Totok Amin Soefijanto

July 22, 2017

 

Coordination is a tough task for bureaucracies everywhere, especially in Indonesia. We do have coordinating ministers, but their tangible jobs are somewhat fuzzy.

Since the beginning of this republic, we have attempted to show a concerted effort in developing this nation. Yet little has been achieved in terms of integration and well organized government programs.

As an optimist, nonetheless, one must believe that someday we will be able to create effective coordination among government institutions. We should learn from a contemporary example called the Analytical and Capacity Development Partnership (ACDP) that has been used in the Ministry of Culture and Education (MoCE) and the Ministry of Religious Affairs (MoRA).

Although not officially an inter-ministerial coordinating program, the ACDP served as a knowledge producer for the education sector across three ministries (the MoCE, the MoRA and the Ministry for National Development Planning/National Development Planning Board (Bappenas), besides disseminating this knowledge to influence policies for the improvement of education in Indonesia.

Unfortunately, on July 11, this successful think tank was officially closed after having been extended by one year. ACDP Indonesia had been operating for around six and a half years. At least four ministries have been served by ACDP, namely the aforementioned MoCE and MoRA, the Ministry of Research, Technology and Higher Education (MoRTHE) and Bappenas.

What lessons do we learn from ACDP Indonesia? Plenty. Theirs is a success story of joint initiatives to improve the Indonesian education system. As pointed out by Winfried F. Wicklein, country director of the Asian Development Bank (ADB) in Indonesia, the ACDP demonstrated the importance of two aspects: a common platform and communication.

The institution has produced 63 major studies in the education sector, on anything from teacher absenteeism to new ways of teaching Islam at schools. Its success is the fruit of exactly those two aspects that come from the participating four ministries. In the process, the ACDP became the focus of government and nonstate stakeholders in working together on many missions to address the roots of problems in our education system.

The ADB successfully managed the US$45 million in funding from the European Union and the Australian Department of Foreign Affairs and Trade (DFAT) in running the ACDP program. In the middle of its operation, around late 2014, the donors recommended that the ACDP be more aggressive in disseminating its research findings.

A communication team was formed and initiated a comprehensive public relations strategy. In due course, this recommendation moved the ACDP onward to conduct a knowledge-to-policy engagement in the last two years. Upon its closing, the ACDP has put all its rich findings and knowledge online at the rekapin.id portal.
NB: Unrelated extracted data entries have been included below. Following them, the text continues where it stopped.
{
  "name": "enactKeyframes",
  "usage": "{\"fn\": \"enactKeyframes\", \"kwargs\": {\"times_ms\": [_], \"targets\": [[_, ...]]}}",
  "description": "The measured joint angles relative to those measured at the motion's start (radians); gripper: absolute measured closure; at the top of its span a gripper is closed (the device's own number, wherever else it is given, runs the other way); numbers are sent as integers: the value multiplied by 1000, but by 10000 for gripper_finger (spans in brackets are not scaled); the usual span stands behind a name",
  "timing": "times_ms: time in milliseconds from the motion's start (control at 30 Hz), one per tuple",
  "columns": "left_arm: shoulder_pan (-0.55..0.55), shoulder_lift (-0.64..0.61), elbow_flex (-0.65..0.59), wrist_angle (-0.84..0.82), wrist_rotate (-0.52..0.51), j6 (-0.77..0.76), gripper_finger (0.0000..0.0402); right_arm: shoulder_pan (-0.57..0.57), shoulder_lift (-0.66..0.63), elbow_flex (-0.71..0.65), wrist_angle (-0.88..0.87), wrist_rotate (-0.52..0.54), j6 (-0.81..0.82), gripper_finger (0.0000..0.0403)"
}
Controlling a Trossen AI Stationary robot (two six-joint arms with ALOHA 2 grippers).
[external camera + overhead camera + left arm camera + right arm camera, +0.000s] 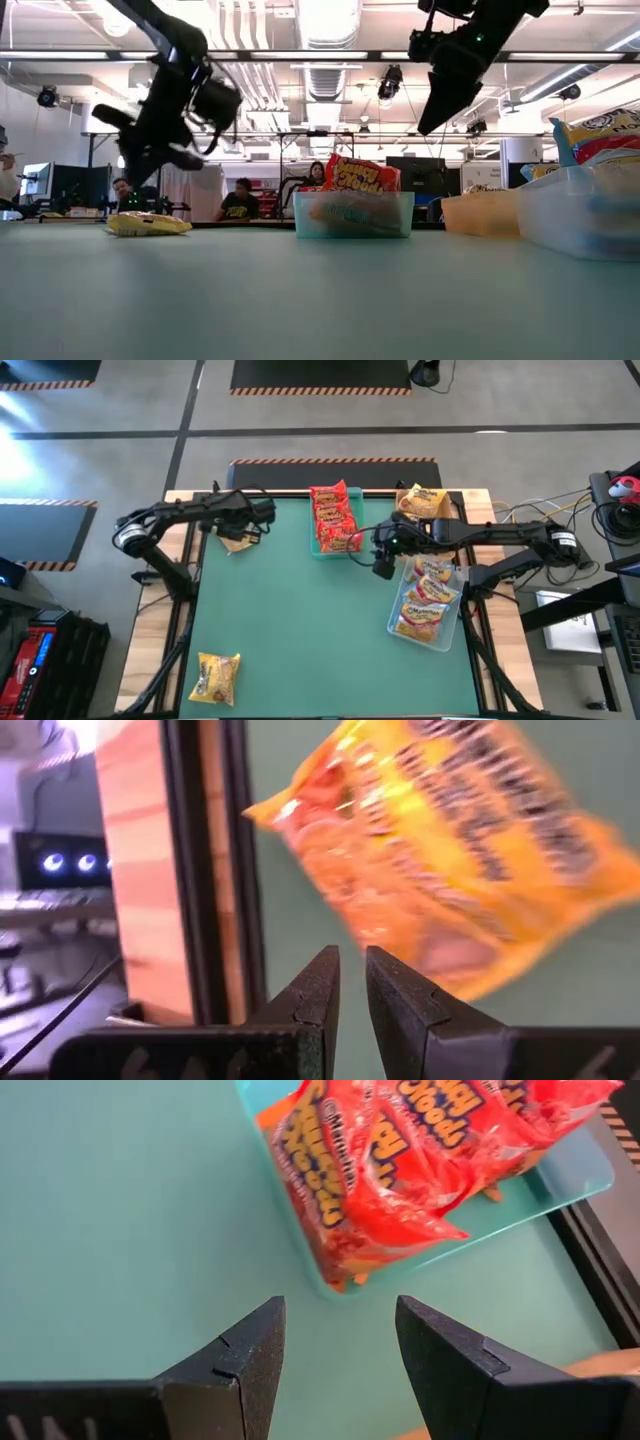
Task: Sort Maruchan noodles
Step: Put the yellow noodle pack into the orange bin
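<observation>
- High view puts my left gripper [232, 532] over the far-left part of the green table [290, 630], its jaws pinched together with nothing between them; just beyond its fingertips an orange packet [238, 541] lies flat on the mat near the table's left edge.
- Left wrist view shows that packet [470, 850] as crinkly, glossy film, orange-yellow with dark print — apart from my closed fingers, not held.
- My right gripper [384, 565] hangs in the air just right of the teal tray [321, 546], jaws parted and empty; it sits between that tray and the clear tray [400, 628], which I judge is a handy spot for reaching either.
- Red packets [335, 517] stand packed on edge in the teal tray at the far middle — the right wrist view shows their shiny, wrinkled red wrappers [400, 1160] leaning against the low, smooth plastic wall [310, 1270].
- Yellow-white packets [425, 600] with red-blue print lie overlapping in the clear, rigid tray at the right.
- More yellow-orange packets [422, 502] sit at the far right, in what the low view suggests is a tan tray [480, 215].
- One stray yellow packet [218, 678] rests near the left corner closest to the camera side, well apart from every tray, so I judge the sorting unfinished.
</observation>
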Motion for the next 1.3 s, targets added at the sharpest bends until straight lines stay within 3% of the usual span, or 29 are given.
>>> {"fn": "enactKeyframes", "kwargs": {"times_ms": [367,700,1300], "targets": [[72,2,-138,294,4,39,365,-79,0,1,145,0,7,223],[76,46,-136,316,9,21,365,-126,0,1,147,9,7,223],[-158,53,-64,390,272,-71,365,-126,0,1,119,61,-44,225]]}}
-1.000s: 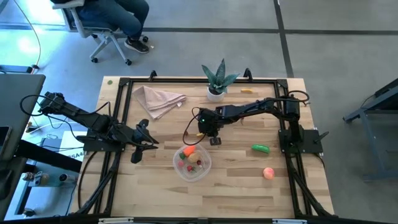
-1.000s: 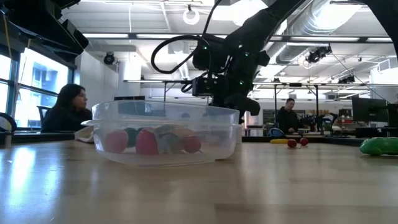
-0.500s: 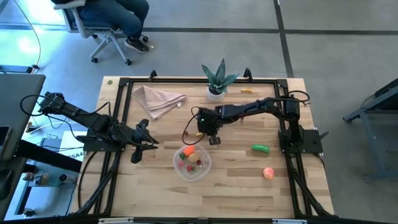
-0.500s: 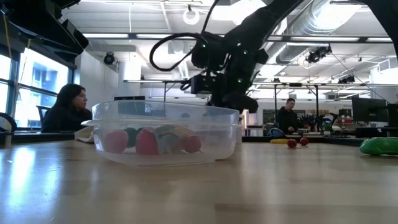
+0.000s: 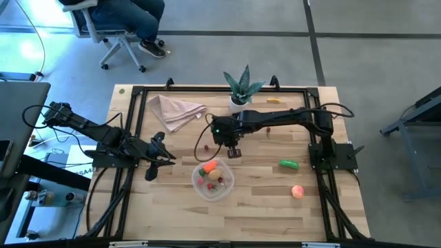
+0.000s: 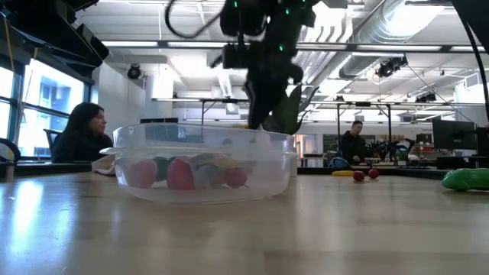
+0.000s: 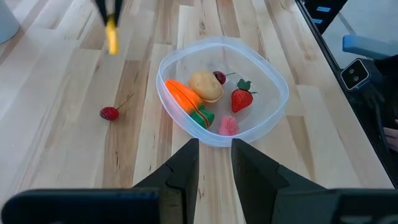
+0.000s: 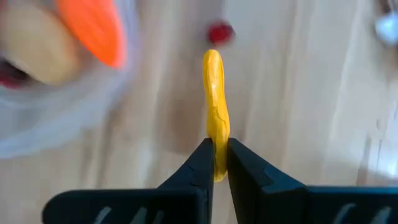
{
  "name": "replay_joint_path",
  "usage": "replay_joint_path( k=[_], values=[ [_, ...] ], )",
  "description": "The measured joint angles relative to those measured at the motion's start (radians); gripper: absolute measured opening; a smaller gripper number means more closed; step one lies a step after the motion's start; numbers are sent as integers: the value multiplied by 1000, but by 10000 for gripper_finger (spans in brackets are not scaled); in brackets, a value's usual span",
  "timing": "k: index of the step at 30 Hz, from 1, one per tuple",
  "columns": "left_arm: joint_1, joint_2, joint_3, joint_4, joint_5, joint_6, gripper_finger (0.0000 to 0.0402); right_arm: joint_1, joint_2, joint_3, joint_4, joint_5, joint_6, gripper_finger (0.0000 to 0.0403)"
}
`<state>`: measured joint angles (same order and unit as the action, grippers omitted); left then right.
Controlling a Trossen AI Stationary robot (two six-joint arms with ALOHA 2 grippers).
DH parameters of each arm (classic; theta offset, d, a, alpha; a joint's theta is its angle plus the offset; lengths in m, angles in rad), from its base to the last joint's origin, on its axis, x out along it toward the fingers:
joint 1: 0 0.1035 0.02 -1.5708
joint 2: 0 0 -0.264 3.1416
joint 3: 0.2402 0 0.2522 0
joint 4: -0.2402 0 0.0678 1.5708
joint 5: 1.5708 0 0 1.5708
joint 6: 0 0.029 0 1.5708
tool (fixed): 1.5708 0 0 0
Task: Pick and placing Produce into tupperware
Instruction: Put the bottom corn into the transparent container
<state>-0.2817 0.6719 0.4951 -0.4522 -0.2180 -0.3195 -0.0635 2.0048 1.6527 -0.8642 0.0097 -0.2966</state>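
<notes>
The clear round tub (image 5: 212, 180) stands on the table near its middle and holds an orange carrot (image 7: 183, 96), a beige piece, a strawberry and small red and pink pieces. My right gripper (image 5: 233, 151) hangs just beyond the tub's far rim, shut on a yellow banana (image 8: 214, 106). The banana also shows in the left wrist view (image 7: 112, 36). My left gripper (image 7: 214, 163) is open and empty, left of the tub. A green cucumber (image 5: 289, 164) and a pink peach (image 5: 297, 191) lie to the right. A red cherry (image 7: 109, 113) lies beside the tub. My right gripper pinches one end of the banana (image 8: 216, 158) between its two fingers. The fingers point down from above and lie along the banana. The rest of the banana sticks out past the fingertips, hanging clear of the table.
A green plant in a white pot (image 5: 240, 89) and a beige napkin (image 5: 176, 110) are at the far side. Small yellow and red pieces (image 6: 357, 175) lie far right. A black frame (image 5: 131, 131) rims the table. People sit in the room beyond.
My right gripper has risen with the banana and shifted a little toward the table's left and far edges, tipping to point more steeply down. It has stayed shut on the banana.
</notes>
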Motion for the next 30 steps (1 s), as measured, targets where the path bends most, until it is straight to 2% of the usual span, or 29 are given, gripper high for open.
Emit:
replay_joint_path(
  k=[7, 15, 30],
  values=[
    [0, 0, 0, 0, 0, 0, 83, 135, -1, 45, 39, -110, 11, 21],
    [0, 0, 0, 0, 0, 0, 83, 261, -1, 46, 172, -120, 41, 21],
    [0, 0, 0, 0, 0, 0, 83, 287, 91, 1, 217, -141, 113, 21]
  ],
)
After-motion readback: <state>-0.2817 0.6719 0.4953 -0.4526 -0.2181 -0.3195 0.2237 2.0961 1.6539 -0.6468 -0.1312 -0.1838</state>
The knowledge-to-policy or K2P approach is not as simple as it sounds. In 2015, Falk Daviter of the University of Potsdam in Germany conducted a study that identified difference between “knowledge creep” and “knowledge shifts” in the policy process.

While knowledge creep is associated with incremental policy change within existing policy structures, knowledge shifts are linked to more fundamental policy change in situations when the structures of political authority undergo some level of transformation.

Those who work in the government of Indonesia know exactly that the former is more common than the latter. Take the national exam as an example. It is very difficult to reform the high-stakes assessment system, because political forces that interplay will not tolerate extreme changes in this policy.

Alas, a rapid review of the national exam shows that we need to significantly change the curriculum and its related materials, such as textbooks and teaching methodology. Subsequently, this finding will not influence the current practices.

Some knowledge is not immediately put to use in policies. CH Weiss (1993) claimed that it takes 10 years or more before decision-makers respond to the accumulation of consistent evidence. New information and ideas enter people’s consciousness and alter the way issues are perceived and framed.

Weiss added that knowledge creep, therefore, describes a slow trickle that produces slow results. In Indonesia’s case, it will take one or two presidential terms. Not only that, the bureaucracy might prefer the status quo and resist any reforms, or at least make any new initiatives based on empirical studies crippled and ineffective.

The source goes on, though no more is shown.